Study shines a light on shading
The study, undertaken by Newcastle-based retailer Classic Blinds and the University of Newcastle in collaboration with German awning manufacturer Markilux, involved the creation of two temperature-regulated rooms in which various internal and external shading products were installed and their effectiveness tested.
Stephen O'Keeffe, managing director of Classic Blinds said the project had emerged as a response to a saturated market in which “dubious claims” were often made about products’ capabilities, adding it was hoped the research would help consumers clearly understand the value of their investment in window furnishings. He also indicated that commonly used measurements such as R-values, did not enhance consumers’ understanding of products’ capabilities. An R-value is a measure of thermal resistance comprising the ratio of the temperature difference across an insulator and the heat flux through it.
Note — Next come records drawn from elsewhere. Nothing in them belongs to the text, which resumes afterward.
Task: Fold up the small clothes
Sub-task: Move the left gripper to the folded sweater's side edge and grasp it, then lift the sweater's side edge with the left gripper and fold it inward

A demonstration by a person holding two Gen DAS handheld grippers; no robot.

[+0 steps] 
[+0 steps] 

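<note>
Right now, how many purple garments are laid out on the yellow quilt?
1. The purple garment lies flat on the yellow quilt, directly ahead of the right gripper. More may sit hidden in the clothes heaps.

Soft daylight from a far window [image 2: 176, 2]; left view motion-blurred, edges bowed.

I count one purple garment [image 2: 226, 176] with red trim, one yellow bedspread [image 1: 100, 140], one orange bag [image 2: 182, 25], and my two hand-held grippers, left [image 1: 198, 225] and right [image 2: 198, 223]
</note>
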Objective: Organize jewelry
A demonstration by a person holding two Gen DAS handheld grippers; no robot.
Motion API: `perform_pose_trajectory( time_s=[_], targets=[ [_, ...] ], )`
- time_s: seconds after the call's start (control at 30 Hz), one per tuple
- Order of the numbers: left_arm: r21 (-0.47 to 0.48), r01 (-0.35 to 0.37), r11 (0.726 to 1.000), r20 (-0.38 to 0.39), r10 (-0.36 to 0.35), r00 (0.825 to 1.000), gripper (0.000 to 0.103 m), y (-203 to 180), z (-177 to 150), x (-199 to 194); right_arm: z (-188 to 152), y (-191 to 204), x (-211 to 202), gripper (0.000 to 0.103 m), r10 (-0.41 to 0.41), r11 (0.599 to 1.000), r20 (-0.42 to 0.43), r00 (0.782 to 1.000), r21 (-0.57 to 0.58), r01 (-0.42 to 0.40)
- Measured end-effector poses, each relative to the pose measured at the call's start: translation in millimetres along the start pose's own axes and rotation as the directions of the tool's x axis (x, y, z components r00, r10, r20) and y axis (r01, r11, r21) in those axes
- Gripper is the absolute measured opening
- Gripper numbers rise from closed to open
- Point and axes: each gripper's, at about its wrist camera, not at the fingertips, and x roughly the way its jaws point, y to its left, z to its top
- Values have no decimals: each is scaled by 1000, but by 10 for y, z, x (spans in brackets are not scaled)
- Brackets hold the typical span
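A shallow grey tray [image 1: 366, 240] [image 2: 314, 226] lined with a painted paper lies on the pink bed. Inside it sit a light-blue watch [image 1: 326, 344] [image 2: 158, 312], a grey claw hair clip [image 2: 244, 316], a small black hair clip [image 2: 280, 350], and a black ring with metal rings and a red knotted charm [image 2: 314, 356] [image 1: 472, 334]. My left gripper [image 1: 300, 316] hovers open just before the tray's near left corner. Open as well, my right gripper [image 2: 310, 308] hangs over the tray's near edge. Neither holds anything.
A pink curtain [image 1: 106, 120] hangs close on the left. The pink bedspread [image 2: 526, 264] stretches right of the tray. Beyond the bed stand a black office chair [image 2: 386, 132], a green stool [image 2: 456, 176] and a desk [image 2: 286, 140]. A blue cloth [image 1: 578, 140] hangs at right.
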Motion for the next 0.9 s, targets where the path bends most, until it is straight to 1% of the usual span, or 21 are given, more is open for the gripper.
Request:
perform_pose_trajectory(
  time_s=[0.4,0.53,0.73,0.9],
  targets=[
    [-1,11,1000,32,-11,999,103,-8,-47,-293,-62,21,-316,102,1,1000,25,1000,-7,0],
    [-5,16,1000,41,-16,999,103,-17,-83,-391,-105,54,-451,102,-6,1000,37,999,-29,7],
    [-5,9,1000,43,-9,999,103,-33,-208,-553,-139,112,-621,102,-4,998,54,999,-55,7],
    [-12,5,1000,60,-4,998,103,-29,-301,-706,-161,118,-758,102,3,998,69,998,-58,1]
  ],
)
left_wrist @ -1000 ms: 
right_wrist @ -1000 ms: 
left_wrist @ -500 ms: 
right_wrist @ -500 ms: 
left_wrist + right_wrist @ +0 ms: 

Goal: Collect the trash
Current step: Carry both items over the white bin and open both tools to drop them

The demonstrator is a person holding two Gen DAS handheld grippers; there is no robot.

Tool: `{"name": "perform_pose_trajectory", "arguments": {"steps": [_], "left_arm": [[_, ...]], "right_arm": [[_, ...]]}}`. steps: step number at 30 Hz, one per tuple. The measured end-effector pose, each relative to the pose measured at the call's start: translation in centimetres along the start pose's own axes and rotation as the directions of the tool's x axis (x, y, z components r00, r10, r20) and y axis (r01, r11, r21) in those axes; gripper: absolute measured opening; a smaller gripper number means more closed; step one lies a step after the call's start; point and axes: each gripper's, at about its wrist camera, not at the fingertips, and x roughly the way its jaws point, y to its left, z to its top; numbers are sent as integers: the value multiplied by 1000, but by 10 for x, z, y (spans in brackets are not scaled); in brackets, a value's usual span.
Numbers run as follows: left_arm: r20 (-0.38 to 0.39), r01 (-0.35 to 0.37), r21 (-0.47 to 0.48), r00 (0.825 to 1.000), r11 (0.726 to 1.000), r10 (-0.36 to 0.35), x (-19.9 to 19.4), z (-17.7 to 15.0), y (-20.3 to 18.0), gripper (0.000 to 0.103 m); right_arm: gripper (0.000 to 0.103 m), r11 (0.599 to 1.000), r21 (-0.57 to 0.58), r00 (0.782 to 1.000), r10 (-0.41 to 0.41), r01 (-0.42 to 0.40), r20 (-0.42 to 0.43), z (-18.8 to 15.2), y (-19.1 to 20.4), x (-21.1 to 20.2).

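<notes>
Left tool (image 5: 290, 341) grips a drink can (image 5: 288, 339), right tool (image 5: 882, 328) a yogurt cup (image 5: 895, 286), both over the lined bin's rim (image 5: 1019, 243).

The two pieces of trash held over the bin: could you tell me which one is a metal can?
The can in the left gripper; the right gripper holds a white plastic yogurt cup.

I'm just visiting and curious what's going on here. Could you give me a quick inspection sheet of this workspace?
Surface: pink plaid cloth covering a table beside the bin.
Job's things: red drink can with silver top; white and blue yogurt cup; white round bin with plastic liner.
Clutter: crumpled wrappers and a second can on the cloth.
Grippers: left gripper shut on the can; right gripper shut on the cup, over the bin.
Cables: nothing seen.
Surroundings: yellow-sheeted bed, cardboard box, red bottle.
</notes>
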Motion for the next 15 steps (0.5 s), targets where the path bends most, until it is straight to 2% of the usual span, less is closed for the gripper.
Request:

“The purchase of a high-performing, high-quality product is a significant financial investment, so our industry needs to ensure that claims about window furnishings and their efficiency are backed by accurate information,” said O’Keeffe.
“The statement, for example, that a product is ’70 per cent more effective than timber at reducing heat’ is a bold claim that should be based on quantitative evidence. A claim that, for instance, a product will ‘reduce energy bills by 86 per cent’, is potentially very misleading.”
Consumers also needed to understand that other variables would affect the efficiency of the products, he said, for example how the window is fitted, the effect of gaps and convection on thermal efficiency; and the potential for fitting and measuring errors to also reduce the efficacy of window furnishings.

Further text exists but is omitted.